I think where I was going is if this effort could yield a simple, easy
to use, easy to comprehend, easy to be secure API that serves 90% of the
common use cases then I think it would have accomplished something we
haven't achieved yet, and if so it can be a model to converge on. It
would be something the whole software ecosystem would appreciate. I'd
like to see a lot more focus on API design driven by usability
requirements instead of driven by the underlying implementation.
A lot of effort has to go into developing abstractions while rigorously
applying the simplicity test. I'm afraid committees have a poor track
record in this regard FWIW. :-(
> (if so, what APIs?). Arguably,
> NSS is itself a 'pluggable' crypto - everything in pk11wrap and higher is
> implemented in terms of PKCS#11 - that is, not directly talking to
> softoken, but speaking to generic PKCS#11 modules and slots, which are a
> standard abstraction for crypto modules/libraries.

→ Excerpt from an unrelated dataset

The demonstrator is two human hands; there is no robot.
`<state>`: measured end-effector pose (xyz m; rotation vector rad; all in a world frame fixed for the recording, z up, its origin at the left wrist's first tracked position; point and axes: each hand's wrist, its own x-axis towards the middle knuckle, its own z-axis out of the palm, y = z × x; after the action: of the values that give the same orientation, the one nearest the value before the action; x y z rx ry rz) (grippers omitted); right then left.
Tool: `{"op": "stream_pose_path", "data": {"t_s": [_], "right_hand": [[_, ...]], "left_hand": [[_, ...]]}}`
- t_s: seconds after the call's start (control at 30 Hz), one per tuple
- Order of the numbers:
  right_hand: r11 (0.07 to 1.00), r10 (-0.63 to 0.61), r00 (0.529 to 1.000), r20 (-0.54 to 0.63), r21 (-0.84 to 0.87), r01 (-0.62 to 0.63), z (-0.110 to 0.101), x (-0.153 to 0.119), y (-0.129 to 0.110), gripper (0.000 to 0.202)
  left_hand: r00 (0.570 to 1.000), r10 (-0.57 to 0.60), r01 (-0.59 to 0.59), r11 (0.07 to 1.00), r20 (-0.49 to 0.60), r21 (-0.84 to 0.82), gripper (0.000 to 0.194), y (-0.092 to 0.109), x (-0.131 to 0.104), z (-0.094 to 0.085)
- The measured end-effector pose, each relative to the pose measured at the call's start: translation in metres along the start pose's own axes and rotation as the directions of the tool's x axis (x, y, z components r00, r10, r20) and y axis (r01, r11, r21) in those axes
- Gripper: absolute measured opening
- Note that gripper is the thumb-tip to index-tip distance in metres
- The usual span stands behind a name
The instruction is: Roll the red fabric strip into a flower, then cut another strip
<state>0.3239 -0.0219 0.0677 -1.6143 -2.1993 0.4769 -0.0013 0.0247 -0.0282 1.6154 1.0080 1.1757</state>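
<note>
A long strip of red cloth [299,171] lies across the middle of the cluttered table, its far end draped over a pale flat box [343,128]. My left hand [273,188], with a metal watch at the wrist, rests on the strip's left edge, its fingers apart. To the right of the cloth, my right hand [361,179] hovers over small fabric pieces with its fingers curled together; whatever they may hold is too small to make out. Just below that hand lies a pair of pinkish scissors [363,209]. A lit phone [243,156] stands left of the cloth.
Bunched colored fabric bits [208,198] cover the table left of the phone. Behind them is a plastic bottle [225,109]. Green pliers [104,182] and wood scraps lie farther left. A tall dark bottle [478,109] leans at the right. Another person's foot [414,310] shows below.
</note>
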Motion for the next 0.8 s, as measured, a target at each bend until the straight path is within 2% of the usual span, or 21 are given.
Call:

Well, I think it might be a bit a stretch to call NSS pluggable, but I
see where you're coming from. There is still a fair amount of ground not
covered by PKCS11. I think one might be hard pressed to have a rich
crypto environment while restricting yourself to only what's available
via PKCS11, but your point is taken. Also PKCS11 is a bit long in the
tooth by contemporary standards, but that's another topic.